You were expecting the "however", weren't you?

However, People’s Bank of China insisted the move was just a further step in its gradual reform of its currency exchange regime and that it should not be seen as prelude to a revaluation.

"(The widening) is a constructive institutional step, and certainly does not signify that there will be great volatility in the renminbi exchange rate, even less does it signify that there will be a large appreciation,” the central bank said.

The track record suggests you should believe what they say, and some are of the opinion that this is a lot of not much.  From the Wall Street Journal:

The band widening is a "symbolic but laudable" move that will help shift China's economy toward more domestic-led growth, said analysts at Goldman Sachs.

It "means nothing" for yuan appreciation, said a Shanghai-based trader with foreign bank. "We don't even use half of the current band. This is just to impress [U.S. Treasury Secretary] Henry Paulson."

Nonetheless, a report on the policy move from China Daily has a more urgent tone than usual:

... the tightening policies have largely failed to prevent the economy from becoming overheated. The gross domestic product grew 11.1 percent in the first quarter of the year, compared to last year at 10.7 percent, statistics showed.

Total value of the Chinese stocks hit 17.43 trillion yuan (US$2.27 trillion) yesterday and has likely surpassed the total in household deposits, as money continues to flow out of banks and into the stock market.

In April, total household renminbi deposits dropped to 17.37 trillion, a decrease of 167.4 billion yuan (US$21.7 billion) compared with March.
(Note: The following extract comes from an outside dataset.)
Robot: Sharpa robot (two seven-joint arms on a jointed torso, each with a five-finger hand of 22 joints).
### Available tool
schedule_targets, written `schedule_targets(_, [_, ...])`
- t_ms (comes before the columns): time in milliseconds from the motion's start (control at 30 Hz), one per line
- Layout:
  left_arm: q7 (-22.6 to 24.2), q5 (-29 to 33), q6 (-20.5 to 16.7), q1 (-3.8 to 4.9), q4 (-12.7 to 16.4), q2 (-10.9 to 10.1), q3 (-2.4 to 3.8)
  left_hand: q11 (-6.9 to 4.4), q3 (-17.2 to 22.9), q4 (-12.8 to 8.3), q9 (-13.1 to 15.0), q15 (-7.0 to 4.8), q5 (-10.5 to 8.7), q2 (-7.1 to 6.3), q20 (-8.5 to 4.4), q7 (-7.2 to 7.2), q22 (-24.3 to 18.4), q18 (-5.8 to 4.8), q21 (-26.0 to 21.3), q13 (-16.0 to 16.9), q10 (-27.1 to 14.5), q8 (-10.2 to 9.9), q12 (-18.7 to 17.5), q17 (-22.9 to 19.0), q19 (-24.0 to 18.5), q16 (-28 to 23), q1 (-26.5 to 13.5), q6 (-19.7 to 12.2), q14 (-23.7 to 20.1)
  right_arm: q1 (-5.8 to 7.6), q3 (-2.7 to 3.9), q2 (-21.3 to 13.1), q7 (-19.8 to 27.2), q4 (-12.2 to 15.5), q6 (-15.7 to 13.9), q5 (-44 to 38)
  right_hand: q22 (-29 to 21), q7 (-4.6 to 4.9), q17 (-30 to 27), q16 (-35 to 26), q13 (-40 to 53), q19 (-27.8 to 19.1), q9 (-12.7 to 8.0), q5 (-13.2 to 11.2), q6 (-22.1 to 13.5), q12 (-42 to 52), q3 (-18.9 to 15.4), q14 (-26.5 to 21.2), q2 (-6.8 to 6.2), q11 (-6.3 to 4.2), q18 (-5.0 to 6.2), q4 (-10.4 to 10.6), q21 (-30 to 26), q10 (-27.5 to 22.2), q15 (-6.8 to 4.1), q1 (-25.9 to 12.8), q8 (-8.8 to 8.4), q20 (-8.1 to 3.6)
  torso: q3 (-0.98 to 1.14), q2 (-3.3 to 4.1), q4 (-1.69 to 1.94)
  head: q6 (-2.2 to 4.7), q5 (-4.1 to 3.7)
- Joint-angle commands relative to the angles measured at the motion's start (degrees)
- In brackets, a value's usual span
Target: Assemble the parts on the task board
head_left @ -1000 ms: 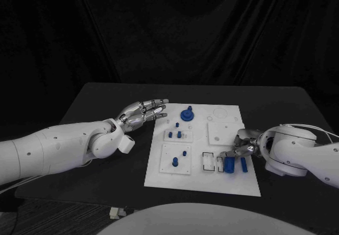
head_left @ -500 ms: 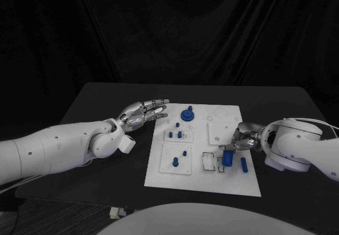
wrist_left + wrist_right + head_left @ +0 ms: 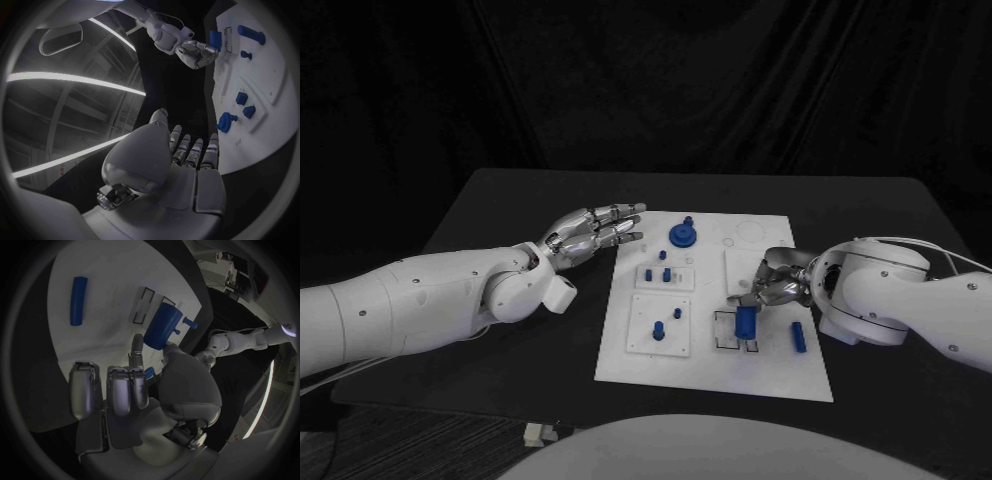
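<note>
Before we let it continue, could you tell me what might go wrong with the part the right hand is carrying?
1. The right hand pinches the blue cylinder at one end only, so it could tilt or slip.
2. It hangs over the black-outlined slots on the task board; a misaligned descent may jam on an edge.
3. The loose blue bar lies nearby and might be nudged.

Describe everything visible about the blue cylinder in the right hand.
The blue cylinder is a short, thick, matte piece, plastic by its look, with a flat end face seen in the right wrist view. The right hand pinches it between its fingertips and holds it tilted over the task board, above the small black-outlined rectangular slots on the board's near right part. Whether its lower end touches the board cannot be told. A slimmer blue bar lies apart, beside it.
</note>
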Motion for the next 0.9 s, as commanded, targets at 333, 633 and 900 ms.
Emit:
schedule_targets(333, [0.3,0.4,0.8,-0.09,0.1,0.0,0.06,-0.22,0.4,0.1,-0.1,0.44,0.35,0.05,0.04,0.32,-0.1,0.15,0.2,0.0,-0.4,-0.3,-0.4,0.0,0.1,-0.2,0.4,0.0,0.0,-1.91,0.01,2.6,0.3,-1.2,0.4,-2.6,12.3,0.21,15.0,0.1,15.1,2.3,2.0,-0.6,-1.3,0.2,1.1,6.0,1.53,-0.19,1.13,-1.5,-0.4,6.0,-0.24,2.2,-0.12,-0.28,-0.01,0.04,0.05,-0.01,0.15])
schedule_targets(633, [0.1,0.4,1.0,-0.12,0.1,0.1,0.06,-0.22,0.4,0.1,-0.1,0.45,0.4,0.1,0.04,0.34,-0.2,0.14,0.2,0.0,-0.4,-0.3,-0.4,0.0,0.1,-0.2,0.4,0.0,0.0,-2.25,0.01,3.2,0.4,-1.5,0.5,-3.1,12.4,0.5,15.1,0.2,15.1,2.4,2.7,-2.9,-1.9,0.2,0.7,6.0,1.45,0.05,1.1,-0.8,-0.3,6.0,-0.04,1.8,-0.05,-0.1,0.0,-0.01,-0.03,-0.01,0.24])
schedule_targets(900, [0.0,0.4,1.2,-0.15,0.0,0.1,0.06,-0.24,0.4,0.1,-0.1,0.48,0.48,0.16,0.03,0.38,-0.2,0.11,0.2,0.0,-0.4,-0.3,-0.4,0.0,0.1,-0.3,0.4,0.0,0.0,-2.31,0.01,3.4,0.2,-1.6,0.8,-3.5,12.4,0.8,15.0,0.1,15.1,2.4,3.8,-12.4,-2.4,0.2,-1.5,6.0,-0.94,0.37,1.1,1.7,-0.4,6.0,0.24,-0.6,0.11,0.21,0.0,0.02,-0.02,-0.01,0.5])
Household deposits may drop further in May as investors are rushing to withdraw money from savings accounts and pump them into the stock market, the Shanghai Securities News reported.

It should be noted that, if the claim that the yuan remains undervalued is correct, demand pressures on the economy are inevitable.  From macroblog past:

... abstracting from capital controls, theory would predict an undervalued currency is a problem that should eventually take care of itself.  The reason is that pegging the nominal exchange rate -- the only currency price a central bank can hope to influence in the long run -- requires flooding the world with your domestic currency.  Given enough time, the inflationary consequences of those policies will cause the fundamental value of the nominal exchange rate to fall on its own.

"Abstracting from capital controls" is not, of course, a phrase that ought to be used in discussions of Chinese financial markets.  But the effects of mispricing have to show up somewhere, and it does appear that the yuan peg may have become a bit of a struggle.